• Assignment
The number of lines in the entries below holding the word "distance" is all that is needed here.
▽
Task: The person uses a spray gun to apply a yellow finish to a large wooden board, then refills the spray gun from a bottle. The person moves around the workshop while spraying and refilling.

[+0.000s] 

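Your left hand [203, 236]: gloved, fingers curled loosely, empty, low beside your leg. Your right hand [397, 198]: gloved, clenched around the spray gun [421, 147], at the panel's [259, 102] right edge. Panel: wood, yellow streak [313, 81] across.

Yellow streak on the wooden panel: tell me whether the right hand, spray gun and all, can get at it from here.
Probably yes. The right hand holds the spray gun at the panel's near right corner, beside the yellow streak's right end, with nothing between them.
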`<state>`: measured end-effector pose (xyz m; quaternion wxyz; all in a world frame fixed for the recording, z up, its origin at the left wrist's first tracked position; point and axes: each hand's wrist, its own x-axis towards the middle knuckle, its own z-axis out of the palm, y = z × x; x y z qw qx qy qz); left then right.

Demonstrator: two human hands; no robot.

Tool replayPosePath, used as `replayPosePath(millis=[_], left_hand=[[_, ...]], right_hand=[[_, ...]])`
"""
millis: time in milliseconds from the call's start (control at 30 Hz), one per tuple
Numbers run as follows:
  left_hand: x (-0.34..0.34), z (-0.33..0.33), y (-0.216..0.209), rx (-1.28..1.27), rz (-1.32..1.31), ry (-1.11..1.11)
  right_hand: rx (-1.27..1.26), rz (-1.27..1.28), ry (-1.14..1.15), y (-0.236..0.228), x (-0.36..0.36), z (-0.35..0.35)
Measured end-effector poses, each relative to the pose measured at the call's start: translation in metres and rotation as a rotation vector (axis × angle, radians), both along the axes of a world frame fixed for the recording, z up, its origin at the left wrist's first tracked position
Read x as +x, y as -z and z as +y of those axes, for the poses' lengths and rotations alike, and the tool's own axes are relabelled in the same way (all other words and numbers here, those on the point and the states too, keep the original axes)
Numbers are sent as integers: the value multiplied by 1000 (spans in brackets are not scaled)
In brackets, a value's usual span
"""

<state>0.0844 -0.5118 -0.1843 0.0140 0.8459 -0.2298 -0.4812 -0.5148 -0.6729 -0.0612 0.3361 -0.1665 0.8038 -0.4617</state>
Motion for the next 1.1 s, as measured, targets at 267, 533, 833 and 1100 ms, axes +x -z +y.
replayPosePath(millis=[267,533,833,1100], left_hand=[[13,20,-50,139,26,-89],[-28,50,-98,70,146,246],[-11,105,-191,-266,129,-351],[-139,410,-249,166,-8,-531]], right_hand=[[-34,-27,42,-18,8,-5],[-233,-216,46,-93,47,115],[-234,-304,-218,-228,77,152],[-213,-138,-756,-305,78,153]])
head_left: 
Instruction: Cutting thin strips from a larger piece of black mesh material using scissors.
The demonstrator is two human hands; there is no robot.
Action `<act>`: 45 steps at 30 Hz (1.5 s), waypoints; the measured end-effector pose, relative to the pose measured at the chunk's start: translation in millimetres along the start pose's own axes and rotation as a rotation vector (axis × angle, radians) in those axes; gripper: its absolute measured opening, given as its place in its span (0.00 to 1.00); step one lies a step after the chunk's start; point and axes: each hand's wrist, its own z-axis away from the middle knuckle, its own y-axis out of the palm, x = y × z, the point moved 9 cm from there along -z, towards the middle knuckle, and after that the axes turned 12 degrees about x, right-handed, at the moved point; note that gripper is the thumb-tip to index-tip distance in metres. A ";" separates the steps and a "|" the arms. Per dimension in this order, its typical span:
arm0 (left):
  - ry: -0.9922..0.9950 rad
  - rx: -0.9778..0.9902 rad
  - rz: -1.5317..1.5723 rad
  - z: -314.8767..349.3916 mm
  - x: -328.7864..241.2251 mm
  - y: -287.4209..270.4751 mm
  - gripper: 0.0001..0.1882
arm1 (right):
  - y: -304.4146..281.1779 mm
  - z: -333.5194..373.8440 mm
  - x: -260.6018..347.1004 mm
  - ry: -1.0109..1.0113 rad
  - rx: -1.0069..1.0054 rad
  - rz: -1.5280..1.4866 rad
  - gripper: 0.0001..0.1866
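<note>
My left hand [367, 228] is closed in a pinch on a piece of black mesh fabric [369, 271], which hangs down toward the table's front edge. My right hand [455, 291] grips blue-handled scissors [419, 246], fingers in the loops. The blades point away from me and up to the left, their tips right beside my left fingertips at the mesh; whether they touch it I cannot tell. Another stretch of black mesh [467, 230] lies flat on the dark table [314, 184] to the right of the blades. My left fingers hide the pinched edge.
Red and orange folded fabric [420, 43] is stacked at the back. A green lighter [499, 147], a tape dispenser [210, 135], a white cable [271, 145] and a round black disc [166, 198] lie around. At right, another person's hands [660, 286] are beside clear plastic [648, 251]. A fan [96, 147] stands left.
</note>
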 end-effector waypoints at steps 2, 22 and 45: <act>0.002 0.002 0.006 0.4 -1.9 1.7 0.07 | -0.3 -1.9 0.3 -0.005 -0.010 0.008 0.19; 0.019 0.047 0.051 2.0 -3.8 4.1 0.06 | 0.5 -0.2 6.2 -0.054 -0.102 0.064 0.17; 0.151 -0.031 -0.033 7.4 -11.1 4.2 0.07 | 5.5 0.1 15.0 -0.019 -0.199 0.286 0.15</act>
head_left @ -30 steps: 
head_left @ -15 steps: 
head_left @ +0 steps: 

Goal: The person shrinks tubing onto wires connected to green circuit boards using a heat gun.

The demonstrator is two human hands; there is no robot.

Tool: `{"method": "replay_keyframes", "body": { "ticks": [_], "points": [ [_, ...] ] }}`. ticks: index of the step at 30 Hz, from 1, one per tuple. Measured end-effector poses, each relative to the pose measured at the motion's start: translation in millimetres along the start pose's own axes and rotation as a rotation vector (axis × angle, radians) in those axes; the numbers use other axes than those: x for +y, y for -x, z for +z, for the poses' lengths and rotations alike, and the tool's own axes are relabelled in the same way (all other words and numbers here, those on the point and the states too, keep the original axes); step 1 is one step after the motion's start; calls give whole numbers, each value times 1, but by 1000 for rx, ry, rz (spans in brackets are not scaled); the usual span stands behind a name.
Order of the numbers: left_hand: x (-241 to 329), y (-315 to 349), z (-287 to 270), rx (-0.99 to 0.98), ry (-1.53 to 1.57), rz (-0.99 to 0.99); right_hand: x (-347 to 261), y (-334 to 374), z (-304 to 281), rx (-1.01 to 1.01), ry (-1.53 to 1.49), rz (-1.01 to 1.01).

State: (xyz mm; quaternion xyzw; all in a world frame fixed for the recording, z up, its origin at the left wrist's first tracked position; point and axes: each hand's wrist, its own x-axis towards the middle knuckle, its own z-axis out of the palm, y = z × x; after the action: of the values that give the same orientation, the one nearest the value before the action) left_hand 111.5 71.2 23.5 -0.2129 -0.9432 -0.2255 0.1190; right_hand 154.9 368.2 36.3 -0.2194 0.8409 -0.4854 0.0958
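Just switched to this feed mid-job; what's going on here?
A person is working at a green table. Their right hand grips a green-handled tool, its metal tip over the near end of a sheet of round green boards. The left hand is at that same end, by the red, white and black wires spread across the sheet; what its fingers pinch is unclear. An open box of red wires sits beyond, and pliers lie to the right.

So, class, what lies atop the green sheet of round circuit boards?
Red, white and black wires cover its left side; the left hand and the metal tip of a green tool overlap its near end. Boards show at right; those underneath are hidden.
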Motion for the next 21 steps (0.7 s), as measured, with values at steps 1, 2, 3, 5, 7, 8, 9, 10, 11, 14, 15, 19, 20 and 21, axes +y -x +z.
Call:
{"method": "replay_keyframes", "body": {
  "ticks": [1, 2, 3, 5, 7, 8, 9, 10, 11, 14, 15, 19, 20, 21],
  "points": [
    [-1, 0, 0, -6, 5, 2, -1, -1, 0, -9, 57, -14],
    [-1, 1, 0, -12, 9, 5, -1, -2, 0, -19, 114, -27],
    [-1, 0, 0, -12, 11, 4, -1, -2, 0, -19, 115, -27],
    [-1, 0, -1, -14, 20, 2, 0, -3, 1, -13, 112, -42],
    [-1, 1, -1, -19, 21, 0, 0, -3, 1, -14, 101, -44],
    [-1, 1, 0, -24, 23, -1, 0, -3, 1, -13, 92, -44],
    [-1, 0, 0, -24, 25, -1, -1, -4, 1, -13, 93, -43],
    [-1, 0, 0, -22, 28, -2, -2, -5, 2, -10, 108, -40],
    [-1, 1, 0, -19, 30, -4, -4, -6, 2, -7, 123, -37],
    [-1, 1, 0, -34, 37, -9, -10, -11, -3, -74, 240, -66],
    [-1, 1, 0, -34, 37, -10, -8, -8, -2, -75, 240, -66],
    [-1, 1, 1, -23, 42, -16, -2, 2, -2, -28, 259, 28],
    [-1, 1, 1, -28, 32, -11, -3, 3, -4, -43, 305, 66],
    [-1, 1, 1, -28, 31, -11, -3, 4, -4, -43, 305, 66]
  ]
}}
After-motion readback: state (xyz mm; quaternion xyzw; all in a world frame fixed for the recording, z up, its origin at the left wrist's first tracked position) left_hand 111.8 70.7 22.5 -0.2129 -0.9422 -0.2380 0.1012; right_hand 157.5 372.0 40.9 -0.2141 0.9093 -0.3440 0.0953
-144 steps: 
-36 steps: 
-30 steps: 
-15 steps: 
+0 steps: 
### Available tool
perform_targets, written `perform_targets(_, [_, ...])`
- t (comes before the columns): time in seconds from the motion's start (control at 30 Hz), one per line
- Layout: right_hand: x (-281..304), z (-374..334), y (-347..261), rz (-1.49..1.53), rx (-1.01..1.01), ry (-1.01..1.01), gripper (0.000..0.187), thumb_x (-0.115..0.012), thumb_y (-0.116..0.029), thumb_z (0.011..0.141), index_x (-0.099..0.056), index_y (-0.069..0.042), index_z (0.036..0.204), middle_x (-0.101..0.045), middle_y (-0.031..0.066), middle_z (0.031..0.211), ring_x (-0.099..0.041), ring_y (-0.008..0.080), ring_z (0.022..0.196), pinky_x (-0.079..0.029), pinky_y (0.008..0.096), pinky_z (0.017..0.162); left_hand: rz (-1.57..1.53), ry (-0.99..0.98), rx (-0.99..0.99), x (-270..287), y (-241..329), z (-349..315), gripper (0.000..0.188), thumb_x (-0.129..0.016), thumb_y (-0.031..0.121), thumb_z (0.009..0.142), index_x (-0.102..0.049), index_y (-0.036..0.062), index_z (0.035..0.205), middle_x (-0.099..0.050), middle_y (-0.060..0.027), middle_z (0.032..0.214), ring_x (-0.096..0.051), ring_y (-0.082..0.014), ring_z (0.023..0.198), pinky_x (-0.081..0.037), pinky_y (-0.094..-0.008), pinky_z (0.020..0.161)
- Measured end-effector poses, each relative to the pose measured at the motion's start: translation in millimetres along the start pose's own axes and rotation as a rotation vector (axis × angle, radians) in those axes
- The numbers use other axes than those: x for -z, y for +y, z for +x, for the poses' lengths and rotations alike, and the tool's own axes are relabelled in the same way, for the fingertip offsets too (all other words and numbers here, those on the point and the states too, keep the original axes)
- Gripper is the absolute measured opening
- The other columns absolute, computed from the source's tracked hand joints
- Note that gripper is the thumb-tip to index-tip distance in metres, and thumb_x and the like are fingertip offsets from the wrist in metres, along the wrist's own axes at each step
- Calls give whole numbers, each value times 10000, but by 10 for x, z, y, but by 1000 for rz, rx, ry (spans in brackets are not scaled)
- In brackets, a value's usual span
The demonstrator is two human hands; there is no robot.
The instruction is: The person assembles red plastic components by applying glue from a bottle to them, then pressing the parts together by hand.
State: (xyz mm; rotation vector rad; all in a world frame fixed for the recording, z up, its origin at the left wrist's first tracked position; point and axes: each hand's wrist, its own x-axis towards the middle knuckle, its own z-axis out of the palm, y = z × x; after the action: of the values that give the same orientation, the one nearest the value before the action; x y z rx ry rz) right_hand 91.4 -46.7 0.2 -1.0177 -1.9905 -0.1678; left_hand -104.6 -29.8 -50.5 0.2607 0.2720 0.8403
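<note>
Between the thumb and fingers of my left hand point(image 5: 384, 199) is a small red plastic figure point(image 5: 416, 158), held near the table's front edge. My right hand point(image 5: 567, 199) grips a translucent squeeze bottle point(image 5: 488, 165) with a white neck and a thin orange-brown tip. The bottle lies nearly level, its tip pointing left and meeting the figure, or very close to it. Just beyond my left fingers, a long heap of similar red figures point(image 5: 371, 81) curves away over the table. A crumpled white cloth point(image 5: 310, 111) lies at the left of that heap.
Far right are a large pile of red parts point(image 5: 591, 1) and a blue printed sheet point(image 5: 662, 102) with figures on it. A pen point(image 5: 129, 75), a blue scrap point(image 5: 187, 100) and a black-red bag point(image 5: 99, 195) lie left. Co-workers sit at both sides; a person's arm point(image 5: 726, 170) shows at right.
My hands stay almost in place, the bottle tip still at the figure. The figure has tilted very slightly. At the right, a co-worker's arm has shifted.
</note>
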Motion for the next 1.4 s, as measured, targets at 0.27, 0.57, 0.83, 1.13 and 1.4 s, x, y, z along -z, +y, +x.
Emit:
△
• Exercise response
2